Ahead of the 91st Academy Awards on Sunday, our Oscar Effects series puts the spotlight on each of the five movies nominated for “Visual Effects,” looking at the amazing tricks filmmakers and their effects teams used to make each of these films stand out as visual spectacles.
Ernest Cline’s 2011 novel Ready Player One was once thought to be un-adaptable with its legions of licensed characters from television, movies, video games, and comic books assembling for a sprawling adventure within a virtual universe known as OASIS. And then along came Steven Spielberg to prove the skeptics wrong.
Spielberg’s adaptation of Ready Player One not only managed to translate the grand scope of its source material, but it also managed to deliver a film jam-packed with the iconic characters and pop-culture references that made the book so popular among a certain generation of readers. It did so with the help of a talented visual effects team led by four-time Academy Award nominee Roger Guyett, who was tasked with not only building a virtual universe populated by a host of familiar and not-so-familiar characters, but also making sure that the digital avatars of the film’s lead characters were capable of conveying just as much emotion as their human counterparts.
Digital Trends spoke to Guyett about the experience of bringing Ready Player One to the screen, building virtual universes, and finding genuine emotional depth among more than half a million CG creations.
Digital Trends: With Ready Player One, you were essentially tasked with creating an entire virtual universe without any real limits. What was your initial reaction to the scope of the project?
Roger Guyett: It was breathtaking, really. To be honest, we underestimated just how much work was involved. There was the design challenge obviously, but we’ve done huge shows before. This was definitely a couple of notches harder and intensive, just on the sheer scale of it, but we did have a great team and great collaboration with production designer Adam Stockhausen.

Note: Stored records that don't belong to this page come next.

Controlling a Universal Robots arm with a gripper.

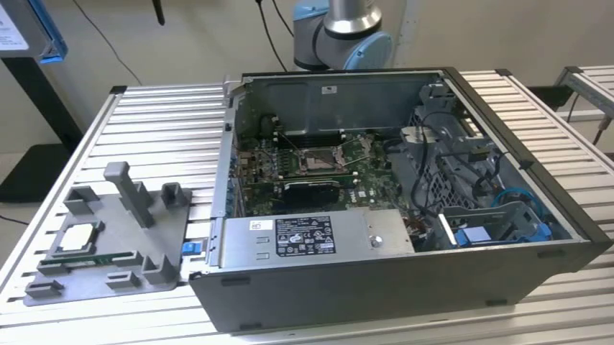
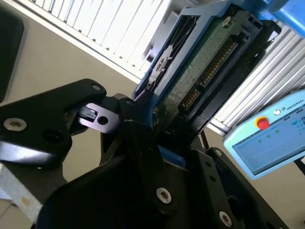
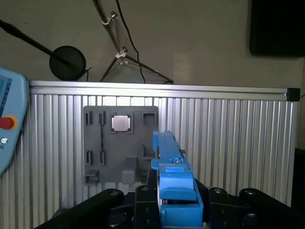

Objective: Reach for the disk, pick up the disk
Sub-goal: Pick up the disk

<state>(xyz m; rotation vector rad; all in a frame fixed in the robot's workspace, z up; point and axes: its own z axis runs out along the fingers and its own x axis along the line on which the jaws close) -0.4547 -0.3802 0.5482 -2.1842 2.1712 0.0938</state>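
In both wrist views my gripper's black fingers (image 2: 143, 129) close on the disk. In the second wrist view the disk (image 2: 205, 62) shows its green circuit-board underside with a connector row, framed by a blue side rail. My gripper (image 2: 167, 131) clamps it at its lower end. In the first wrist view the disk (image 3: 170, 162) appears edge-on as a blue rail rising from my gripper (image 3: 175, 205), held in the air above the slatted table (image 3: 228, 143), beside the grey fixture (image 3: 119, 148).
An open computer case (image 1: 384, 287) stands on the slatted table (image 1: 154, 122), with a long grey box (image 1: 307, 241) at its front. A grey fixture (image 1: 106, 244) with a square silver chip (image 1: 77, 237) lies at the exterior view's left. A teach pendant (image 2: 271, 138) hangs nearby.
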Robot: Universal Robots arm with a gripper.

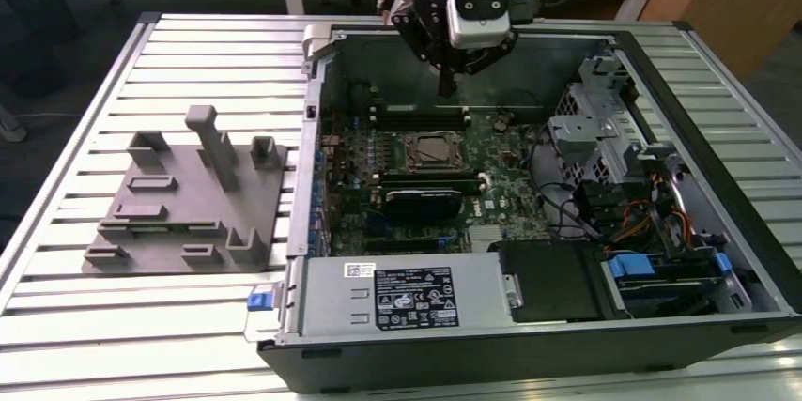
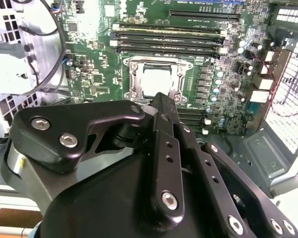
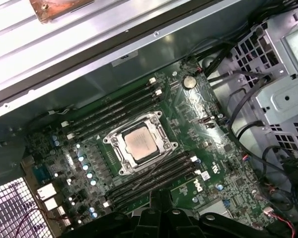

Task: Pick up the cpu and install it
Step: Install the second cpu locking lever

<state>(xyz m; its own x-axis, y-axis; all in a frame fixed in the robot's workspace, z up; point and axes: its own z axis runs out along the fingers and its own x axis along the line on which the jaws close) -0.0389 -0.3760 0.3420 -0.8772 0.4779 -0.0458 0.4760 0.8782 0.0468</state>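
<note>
**Operator:** Ribbed metal tabletop (image 1: 201, 53), open computer case (image 1: 701, 72) lying on it. Where is the part?

**Manual:** You will find the cpu (image 3: 140, 143) seated flat in the socket frame (image 3: 115, 140) at the middle of the motherboard (image 3: 198, 124), between 2 banks of memory slots. It appears as a pale square in both wrist views. The grey fixture block (image 1: 188, 199) sits on the tabletop beside the case, at the exterior view's left.

**Operator:** And the pincer?

**Manual:** Your pincer (image 1: 446, 82) hangs above the board, well apart from the cpu, fingers drawn together on nothing.

**Operator:** Handling?

**Manual:** Judge the cpu light, rigid, thin and smooth-topped, so slippery. Its underside contacts are likely fragile. Take hold at 2 opposite edges only, kept level; never press on the socket.
</note>
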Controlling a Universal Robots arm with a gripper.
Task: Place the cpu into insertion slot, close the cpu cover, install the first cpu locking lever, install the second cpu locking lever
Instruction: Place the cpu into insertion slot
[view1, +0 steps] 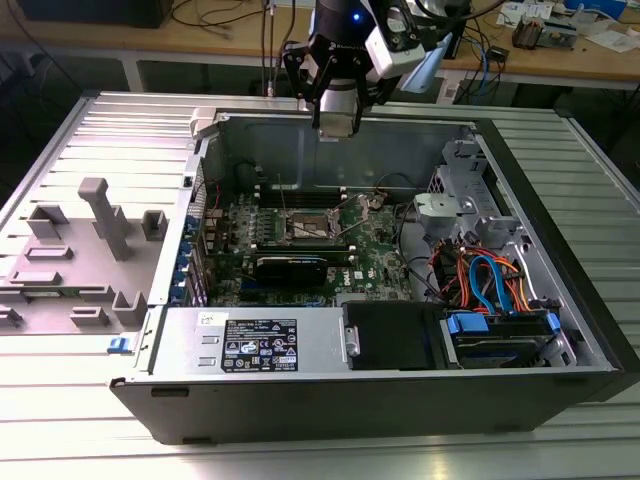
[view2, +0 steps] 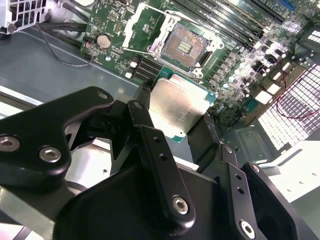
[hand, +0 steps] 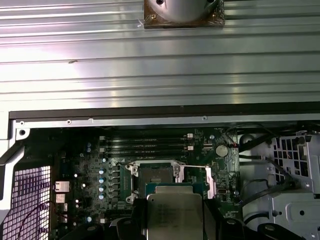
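Holding the cpu (view2: 180, 102) by two opposite edges, my end effector (view2: 177, 107) is clamped on it, metal top toward the wrist, above and apart from the insertion slot (view2: 187, 45). The cpu cover (view2: 131, 25) stands open, I judge so the chip can enter.

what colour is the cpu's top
The cpu top is dull silver-grey, clearest in the second wrist view.

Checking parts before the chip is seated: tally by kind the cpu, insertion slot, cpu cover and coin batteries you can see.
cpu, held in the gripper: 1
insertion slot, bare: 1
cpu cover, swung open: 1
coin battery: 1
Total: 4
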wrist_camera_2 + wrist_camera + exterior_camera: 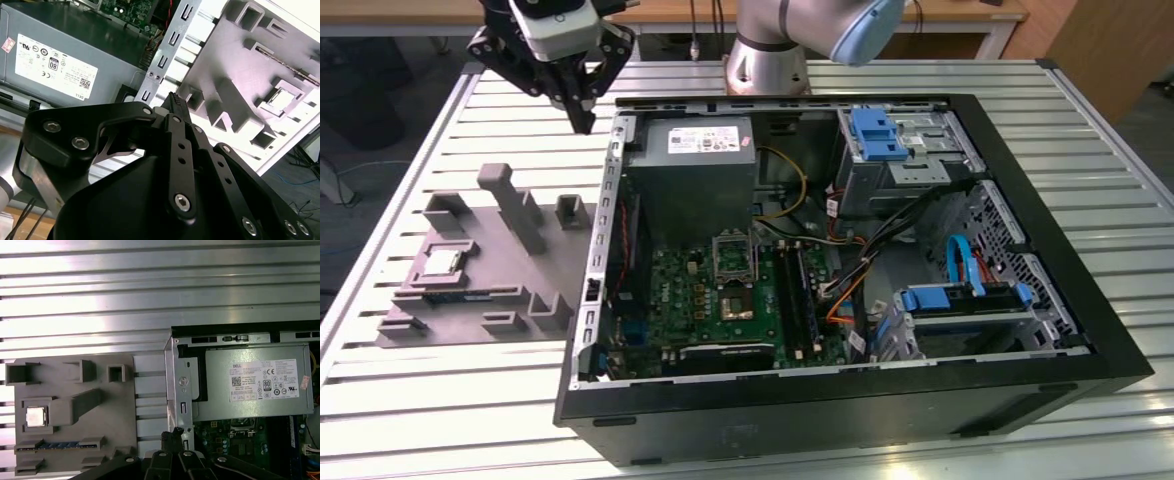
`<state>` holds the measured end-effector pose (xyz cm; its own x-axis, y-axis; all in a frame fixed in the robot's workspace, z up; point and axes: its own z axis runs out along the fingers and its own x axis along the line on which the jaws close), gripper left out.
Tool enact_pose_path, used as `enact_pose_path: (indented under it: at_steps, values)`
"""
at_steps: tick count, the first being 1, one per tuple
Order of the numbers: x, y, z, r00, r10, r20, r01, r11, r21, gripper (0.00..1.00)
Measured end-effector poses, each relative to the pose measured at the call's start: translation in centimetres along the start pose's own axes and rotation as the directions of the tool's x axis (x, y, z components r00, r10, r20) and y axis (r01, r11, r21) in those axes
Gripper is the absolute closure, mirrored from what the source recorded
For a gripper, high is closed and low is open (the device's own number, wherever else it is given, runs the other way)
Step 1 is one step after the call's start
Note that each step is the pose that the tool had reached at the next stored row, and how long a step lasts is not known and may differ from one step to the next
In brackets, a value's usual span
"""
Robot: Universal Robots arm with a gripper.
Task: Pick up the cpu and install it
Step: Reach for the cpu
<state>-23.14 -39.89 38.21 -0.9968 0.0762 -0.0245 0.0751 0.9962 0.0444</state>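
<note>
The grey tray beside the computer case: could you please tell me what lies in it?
The cpu sits flat in a square pocket of the tray; a thin dark stick lies in a slot beside it. The cpu covers the pocket's floor.

ribbed silver table (100,290) carrying a grey plastic tray (115,415) of raised blocks, beside an open computer case (172,390). the cpu (36,416), a pale square chip, lies flat in a square recess of the tray. the case holds a grey power supply (215,395) with a white label and a green motherboard (235,437). the black gripper (172,434), closed to a point, hangs over the case wall nearest the tray.
</note>
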Motion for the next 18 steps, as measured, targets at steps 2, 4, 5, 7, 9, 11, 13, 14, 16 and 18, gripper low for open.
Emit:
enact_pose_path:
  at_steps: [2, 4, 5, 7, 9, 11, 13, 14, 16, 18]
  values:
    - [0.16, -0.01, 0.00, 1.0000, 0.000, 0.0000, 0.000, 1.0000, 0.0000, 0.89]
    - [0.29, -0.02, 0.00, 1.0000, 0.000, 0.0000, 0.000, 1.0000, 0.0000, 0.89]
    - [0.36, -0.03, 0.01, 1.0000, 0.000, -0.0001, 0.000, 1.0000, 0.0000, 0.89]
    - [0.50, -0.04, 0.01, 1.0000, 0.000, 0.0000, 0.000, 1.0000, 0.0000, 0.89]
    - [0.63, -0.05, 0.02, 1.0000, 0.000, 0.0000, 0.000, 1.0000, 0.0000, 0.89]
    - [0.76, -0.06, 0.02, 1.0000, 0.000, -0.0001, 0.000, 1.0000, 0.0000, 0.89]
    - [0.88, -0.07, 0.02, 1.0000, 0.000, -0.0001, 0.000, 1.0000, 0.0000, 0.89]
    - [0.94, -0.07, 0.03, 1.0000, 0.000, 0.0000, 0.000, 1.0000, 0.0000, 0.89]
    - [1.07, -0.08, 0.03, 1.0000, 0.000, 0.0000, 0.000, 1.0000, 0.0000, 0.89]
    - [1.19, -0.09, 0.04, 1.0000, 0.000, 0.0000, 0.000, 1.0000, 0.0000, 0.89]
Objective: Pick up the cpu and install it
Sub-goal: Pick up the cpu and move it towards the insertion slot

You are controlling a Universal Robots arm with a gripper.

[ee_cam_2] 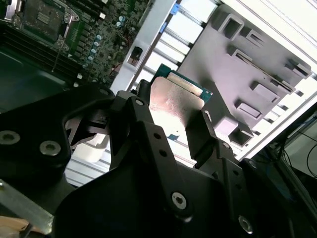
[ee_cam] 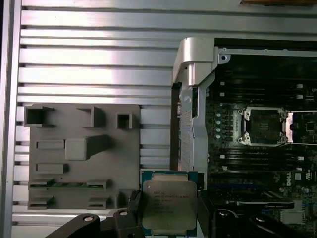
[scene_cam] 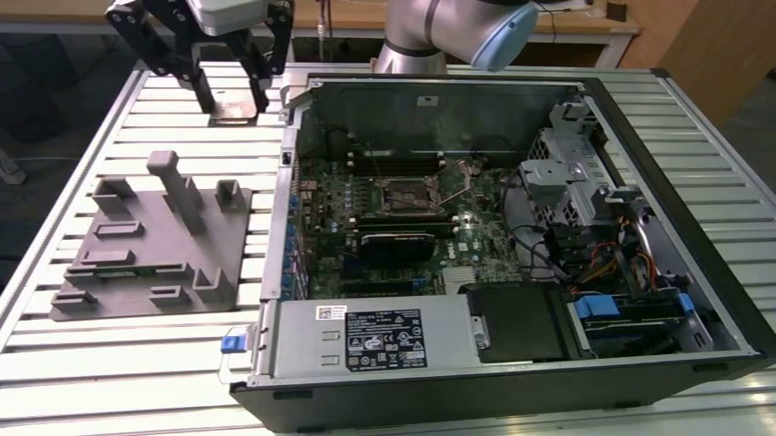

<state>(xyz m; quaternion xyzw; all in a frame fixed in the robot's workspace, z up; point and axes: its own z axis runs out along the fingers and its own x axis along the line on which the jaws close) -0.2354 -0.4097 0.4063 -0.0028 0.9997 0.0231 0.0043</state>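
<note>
The cpu (ee_cam: 168,206) is a flat square chip with a pale silver top and a green rim. My gripper (ee_cam: 168,213) is shut on it, one black finger on each side. In the second wrist view the cpu (ee_cam_2: 176,106) sits between the same fingers (ee_cam_2: 203,131). In the exterior view my gripper (scene_cam: 231,104) hangs above the slatted table at the far left, beside the open computer case, with the cpu (scene_cam: 233,115) at its tips. The empty processor socket (scene_cam: 406,193) lies on the motherboard inside the case; it shows with its frame open in the first wrist view, socket (ee_cam: 262,126).
A grey plastic fixture (scene_cam: 152,250) with upright posts stands on the table on the exterior view's left of the case. The case wall (scene_cam: 291,182) rises between the gripper and the motherboard. Drive cages and cables (scene_cam: 606,245) fill the case's right side.
</note>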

… We wanted to get a good spread of all types of characters, whether they were movie characters or cartoon characters or superheroes or whatever.
Steven [Spielberg] was incredibly collaborative and wanted to make sure that there was a consistency in the ideas all the way from the writing through the work that we did. Ernest Cline and Zak Penn, the writers, were also involved — so that helped enormously. But without a doubt, we underestimated the complexity of it. It was designing on a literally world-building scale.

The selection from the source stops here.